Report each line of the data below in which "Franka" appears.

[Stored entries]
-----

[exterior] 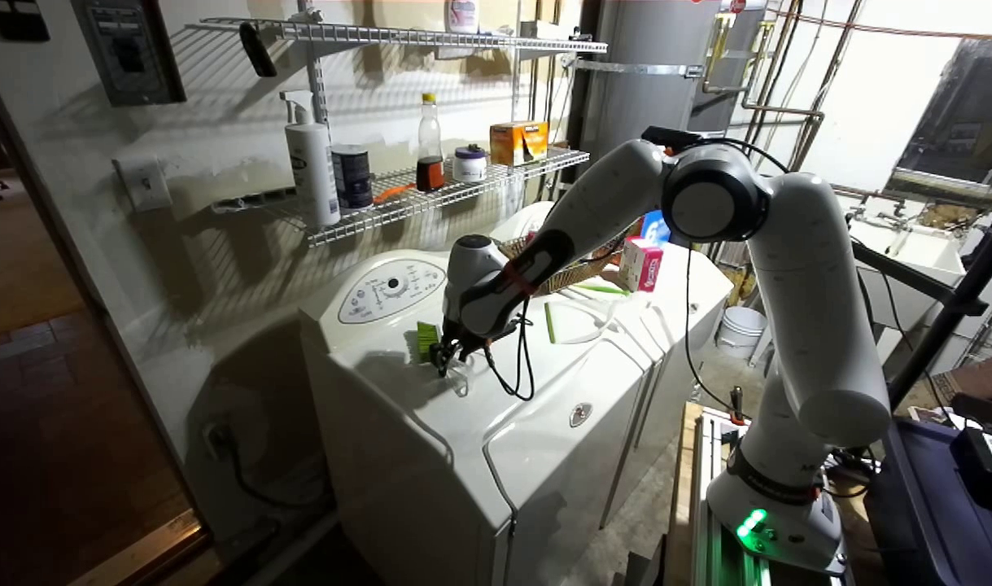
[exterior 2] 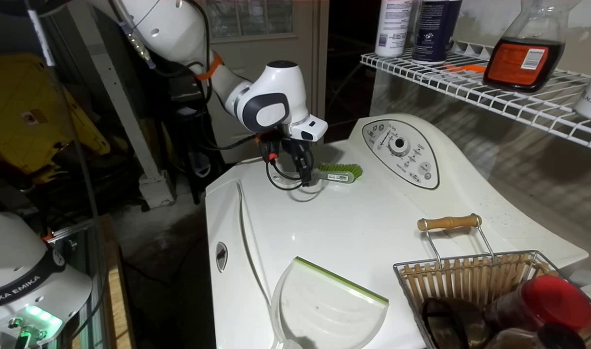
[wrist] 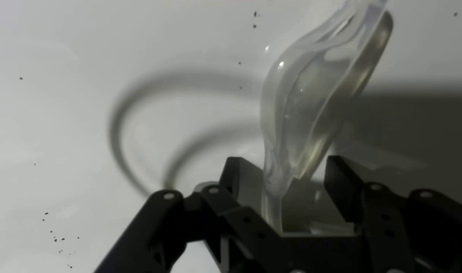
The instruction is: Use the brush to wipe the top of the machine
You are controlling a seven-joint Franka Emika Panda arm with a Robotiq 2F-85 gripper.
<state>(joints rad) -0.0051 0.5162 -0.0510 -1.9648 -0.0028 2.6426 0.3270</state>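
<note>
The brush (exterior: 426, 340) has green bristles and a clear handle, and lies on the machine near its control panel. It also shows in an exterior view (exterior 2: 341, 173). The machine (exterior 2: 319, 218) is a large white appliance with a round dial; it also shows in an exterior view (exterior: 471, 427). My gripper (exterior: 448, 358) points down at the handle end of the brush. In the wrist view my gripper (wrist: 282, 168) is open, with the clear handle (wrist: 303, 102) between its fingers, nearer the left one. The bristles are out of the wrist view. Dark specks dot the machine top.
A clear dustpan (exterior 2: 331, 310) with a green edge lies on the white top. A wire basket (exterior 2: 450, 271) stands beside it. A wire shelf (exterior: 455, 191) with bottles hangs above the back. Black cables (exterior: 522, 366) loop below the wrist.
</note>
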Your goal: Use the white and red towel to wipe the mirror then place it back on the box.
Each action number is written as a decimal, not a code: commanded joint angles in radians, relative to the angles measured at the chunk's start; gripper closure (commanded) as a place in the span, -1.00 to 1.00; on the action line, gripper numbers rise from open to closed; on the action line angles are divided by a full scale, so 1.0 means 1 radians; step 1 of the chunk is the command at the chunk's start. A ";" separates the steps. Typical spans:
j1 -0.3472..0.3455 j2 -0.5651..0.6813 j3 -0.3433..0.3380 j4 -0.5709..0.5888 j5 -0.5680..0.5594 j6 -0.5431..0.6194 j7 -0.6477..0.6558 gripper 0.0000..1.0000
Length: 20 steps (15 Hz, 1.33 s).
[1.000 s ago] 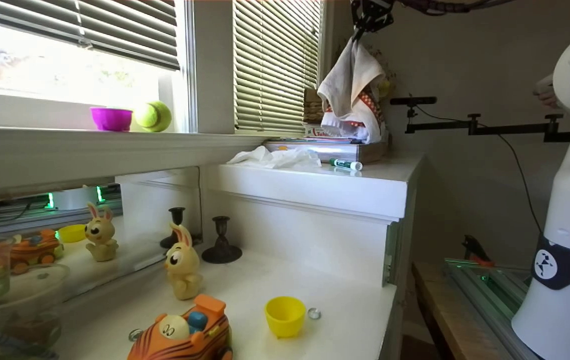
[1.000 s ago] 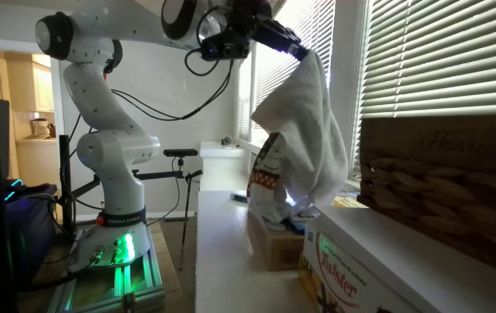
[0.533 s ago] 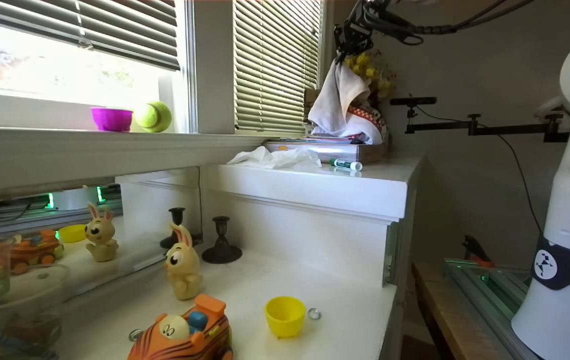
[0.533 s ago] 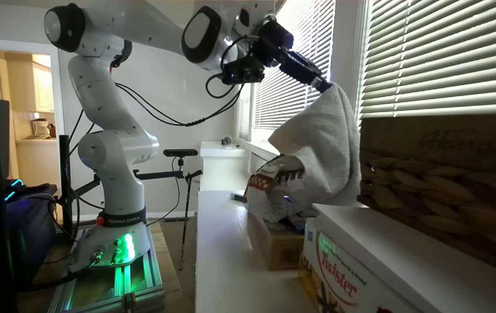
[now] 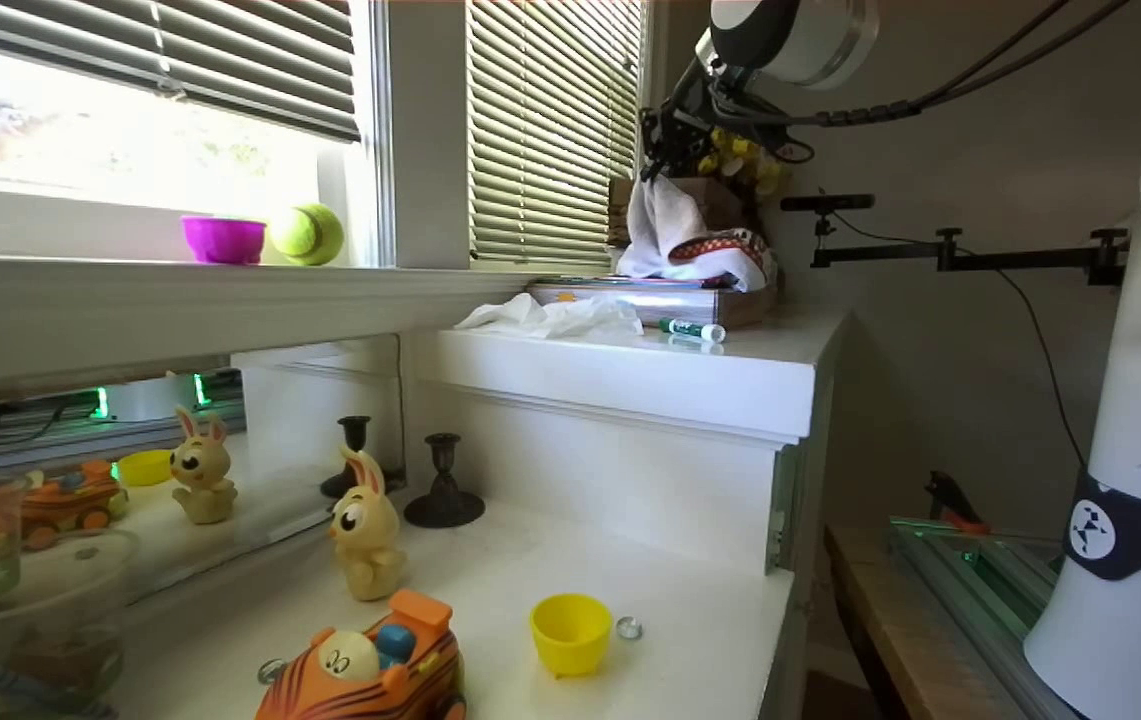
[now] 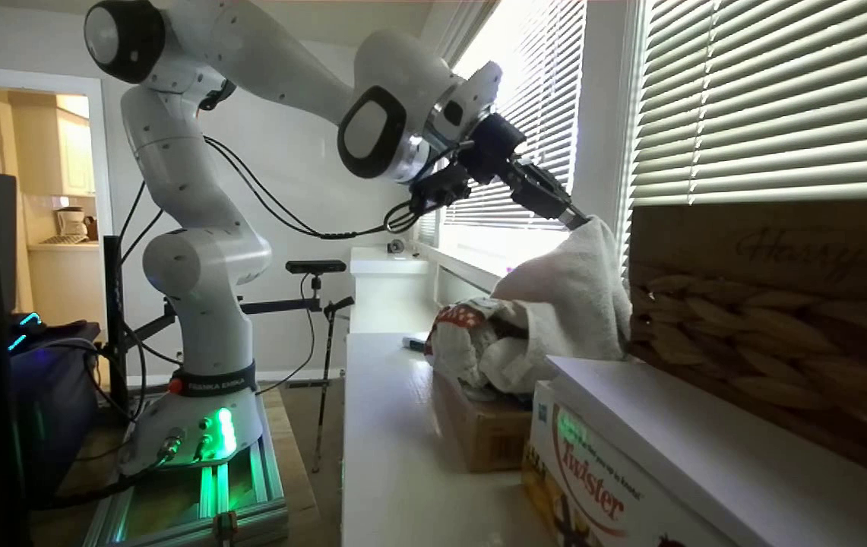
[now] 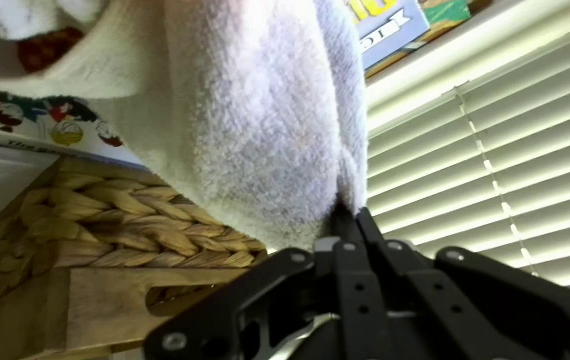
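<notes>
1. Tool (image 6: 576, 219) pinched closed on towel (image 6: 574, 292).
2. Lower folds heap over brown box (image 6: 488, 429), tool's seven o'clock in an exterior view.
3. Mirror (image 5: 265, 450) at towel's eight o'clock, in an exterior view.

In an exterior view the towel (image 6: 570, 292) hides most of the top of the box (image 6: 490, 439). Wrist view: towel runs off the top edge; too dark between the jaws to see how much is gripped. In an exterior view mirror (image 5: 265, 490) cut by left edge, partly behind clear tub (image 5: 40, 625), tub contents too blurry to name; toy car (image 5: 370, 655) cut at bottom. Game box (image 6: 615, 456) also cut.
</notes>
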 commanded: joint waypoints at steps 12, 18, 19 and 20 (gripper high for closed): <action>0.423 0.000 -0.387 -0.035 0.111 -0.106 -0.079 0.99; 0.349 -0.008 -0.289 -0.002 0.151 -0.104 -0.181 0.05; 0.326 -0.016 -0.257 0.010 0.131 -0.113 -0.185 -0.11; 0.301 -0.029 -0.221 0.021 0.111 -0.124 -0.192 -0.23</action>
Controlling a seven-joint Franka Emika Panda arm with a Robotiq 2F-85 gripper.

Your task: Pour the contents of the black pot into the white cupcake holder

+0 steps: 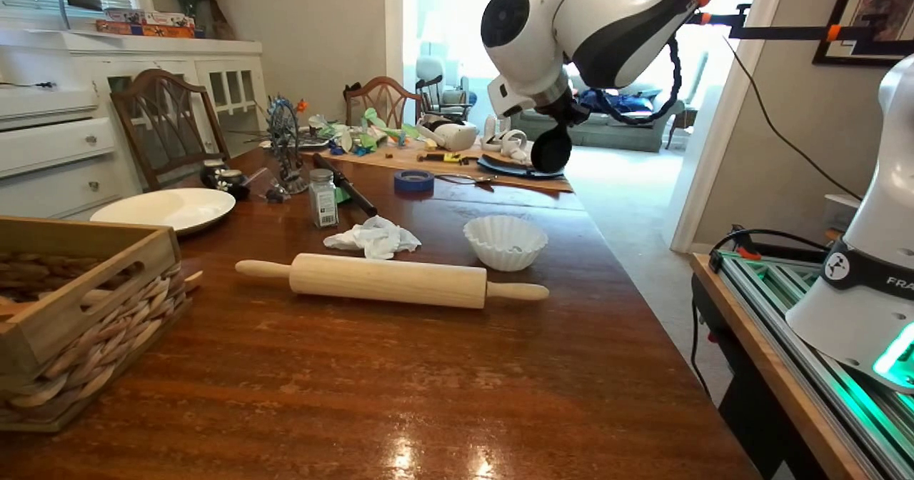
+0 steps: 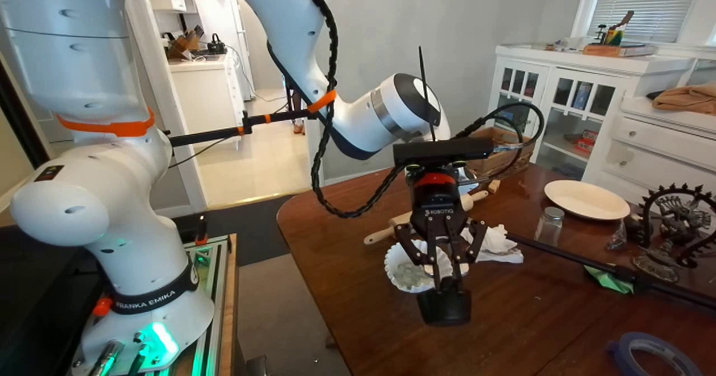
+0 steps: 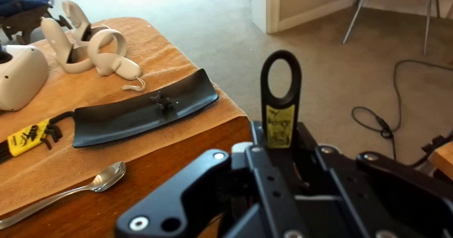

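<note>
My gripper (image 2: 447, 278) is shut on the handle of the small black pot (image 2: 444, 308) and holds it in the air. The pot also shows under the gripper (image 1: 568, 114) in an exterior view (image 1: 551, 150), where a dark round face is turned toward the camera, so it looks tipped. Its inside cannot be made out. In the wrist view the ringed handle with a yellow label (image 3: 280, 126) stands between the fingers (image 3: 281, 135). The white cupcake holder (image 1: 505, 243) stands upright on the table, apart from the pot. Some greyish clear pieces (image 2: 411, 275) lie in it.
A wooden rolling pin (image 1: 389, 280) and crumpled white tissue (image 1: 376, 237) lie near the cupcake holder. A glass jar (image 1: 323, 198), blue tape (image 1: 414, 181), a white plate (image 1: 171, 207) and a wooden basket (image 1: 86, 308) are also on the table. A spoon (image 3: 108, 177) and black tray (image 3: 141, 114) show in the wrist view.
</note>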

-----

Answer below
You are controlling a seven-joint Franka Emika Panda arm with a Robotiq 2F-85 gripper.
Controlling a seven-joint Franka Emika Panda arm with a Robotiq 2F-85 gripper.

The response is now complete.